Ja, de zaak kan nog vanuit een andere invalshoek worden beschouwd. Laten we veronderstellen dat iemand zich niet voorbereidt op de hogere werelden door middel van de zojuist beschreven waarachtigheid. Als hij dan alleen maar de juiste zielscholing, de juiste oefeningen doormaakt, dan kunnen de sluimerende krachten van zijn ziel inderdaad gewekt worden en zal hij uiteindelijk tot een wereld van imaginaties gebracht worden. Maar wat is die wereld dan? Deze wereld is dan niets anders dan het spiegelbeeld van zijn eigen wezen. En op het moment dat men van de wereld van de zintuigen afziet, op het moment dat men ook het verstand negeert, dat gebonden is aan de hersenen, dan heeft men deze imaginatieve wereld voor zich als een werkelijkheid, ongeacht of het iets werkelijks uitdrukt of dat het slechts de weerspiegeling is van het eigen wezen.

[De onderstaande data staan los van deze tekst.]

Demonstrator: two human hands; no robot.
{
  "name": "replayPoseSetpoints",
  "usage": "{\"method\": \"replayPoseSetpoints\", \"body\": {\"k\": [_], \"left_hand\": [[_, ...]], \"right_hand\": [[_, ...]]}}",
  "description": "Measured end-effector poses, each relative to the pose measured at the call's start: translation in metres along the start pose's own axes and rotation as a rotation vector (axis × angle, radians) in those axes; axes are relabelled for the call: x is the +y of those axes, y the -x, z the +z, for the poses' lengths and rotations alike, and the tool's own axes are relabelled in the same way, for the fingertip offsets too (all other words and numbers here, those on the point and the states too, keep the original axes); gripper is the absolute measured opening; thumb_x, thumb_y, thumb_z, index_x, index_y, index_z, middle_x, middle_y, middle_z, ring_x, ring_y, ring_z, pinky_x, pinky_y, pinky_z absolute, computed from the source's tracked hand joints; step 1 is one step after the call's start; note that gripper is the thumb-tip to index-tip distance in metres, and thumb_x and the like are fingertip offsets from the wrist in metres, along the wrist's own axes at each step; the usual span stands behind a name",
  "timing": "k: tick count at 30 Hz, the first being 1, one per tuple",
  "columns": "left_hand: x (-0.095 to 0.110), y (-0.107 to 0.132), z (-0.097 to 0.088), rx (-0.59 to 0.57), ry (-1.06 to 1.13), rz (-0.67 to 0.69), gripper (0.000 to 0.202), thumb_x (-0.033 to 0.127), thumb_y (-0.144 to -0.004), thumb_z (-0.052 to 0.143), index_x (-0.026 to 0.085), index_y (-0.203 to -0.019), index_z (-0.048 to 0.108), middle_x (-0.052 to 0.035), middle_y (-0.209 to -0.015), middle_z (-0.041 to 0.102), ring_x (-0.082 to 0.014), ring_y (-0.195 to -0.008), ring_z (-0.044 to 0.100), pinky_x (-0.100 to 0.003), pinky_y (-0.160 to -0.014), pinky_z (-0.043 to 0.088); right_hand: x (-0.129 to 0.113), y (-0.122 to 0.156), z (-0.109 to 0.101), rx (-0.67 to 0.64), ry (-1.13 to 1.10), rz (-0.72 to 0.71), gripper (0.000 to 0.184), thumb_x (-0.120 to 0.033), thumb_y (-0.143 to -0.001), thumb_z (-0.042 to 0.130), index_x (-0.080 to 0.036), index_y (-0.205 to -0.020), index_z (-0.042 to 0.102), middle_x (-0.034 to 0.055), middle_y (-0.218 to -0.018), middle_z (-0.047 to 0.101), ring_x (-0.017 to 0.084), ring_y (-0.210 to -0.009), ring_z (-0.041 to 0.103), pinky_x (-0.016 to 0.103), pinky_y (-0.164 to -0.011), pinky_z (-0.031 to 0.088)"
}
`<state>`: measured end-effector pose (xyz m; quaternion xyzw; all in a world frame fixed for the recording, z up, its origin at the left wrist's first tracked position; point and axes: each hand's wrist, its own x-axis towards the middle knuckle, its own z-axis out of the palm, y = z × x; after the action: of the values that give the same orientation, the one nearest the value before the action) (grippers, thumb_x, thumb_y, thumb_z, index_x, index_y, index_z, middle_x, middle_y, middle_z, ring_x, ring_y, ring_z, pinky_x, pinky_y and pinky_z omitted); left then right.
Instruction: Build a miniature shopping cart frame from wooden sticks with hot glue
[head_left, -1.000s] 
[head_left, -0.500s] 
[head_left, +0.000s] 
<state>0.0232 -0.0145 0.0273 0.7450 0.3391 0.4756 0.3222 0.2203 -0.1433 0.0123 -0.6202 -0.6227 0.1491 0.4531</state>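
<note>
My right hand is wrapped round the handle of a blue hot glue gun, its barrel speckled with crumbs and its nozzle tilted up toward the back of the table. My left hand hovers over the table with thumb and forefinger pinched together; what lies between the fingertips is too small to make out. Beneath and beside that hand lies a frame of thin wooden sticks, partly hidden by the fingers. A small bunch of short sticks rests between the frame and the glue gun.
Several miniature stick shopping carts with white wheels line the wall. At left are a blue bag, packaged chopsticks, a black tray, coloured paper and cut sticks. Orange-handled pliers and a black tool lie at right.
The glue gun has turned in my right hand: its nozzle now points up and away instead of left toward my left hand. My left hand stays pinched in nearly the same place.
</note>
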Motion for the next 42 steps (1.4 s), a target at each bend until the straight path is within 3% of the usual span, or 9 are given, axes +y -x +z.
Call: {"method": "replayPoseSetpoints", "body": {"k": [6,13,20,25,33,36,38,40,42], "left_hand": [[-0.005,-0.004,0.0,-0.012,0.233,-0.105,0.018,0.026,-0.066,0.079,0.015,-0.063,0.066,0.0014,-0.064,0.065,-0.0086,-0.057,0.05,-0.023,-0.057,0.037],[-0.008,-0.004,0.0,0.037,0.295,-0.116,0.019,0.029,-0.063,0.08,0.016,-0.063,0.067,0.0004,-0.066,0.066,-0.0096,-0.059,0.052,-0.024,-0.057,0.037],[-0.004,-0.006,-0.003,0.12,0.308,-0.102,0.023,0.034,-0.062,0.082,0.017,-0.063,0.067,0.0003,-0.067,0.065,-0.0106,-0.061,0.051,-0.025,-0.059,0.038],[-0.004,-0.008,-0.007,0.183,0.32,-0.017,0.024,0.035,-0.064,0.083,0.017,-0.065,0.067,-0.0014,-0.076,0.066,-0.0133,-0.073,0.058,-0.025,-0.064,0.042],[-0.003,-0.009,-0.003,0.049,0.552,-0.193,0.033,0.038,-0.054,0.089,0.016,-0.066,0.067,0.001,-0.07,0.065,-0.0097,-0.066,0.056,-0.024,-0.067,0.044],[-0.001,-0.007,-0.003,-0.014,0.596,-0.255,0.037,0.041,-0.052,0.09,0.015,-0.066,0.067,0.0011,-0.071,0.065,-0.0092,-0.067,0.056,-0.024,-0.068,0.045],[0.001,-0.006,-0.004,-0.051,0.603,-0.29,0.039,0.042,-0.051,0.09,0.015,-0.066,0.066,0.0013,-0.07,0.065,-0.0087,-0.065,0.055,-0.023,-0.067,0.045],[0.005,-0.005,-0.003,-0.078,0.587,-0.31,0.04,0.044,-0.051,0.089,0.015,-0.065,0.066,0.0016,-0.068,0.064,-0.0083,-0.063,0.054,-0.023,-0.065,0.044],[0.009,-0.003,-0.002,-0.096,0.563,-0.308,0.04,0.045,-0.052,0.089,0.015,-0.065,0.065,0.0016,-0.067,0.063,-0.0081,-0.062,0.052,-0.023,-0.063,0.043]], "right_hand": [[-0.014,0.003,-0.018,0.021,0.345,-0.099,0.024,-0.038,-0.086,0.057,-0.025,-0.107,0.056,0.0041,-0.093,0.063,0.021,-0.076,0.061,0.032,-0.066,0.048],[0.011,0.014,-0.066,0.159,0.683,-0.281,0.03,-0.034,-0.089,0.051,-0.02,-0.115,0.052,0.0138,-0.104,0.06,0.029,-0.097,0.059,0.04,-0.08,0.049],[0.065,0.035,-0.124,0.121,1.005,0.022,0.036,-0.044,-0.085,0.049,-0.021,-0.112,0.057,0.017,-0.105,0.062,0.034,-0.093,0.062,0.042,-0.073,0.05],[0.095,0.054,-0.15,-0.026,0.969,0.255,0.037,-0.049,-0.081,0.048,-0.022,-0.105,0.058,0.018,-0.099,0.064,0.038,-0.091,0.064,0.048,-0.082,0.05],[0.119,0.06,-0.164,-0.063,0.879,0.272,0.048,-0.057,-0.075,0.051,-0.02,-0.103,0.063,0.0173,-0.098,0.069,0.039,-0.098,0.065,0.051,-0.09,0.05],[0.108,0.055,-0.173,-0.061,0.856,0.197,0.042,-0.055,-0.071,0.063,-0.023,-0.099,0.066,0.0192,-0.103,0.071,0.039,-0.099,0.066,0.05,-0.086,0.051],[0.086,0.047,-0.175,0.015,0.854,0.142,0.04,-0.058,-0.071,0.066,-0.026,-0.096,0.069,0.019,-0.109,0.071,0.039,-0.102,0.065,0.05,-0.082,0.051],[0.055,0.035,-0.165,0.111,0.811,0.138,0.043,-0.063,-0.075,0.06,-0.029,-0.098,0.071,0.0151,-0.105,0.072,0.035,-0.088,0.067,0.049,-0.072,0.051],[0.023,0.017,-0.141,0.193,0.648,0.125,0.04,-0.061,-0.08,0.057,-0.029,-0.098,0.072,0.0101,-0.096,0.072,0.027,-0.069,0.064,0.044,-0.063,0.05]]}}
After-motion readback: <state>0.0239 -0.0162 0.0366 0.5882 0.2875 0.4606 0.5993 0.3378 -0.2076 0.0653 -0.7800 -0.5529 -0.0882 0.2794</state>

Wie dit heeft, wie niet goed voorbereid is door waarheidsgetrouwheid, zal ook een ‘imaginatieve wereld’ voor zich hebben, omdat het zich voordoet als iets werkelijks en toch slechts de weerspiegeling is van zijn eigen ziel, zijn eigen innerlijke wezen. Deze wereld is dan een voortdurende verleiding tot onwaarachtigheid.
Wordt vervolgd
Bron: Rudolf Steiner – GA 62 – Ergebnisse der Geistesforschung: XIII. Die Moral im Lichte der Geistesforschung – Berlijn, 3 april 1913 (blz. 428-429)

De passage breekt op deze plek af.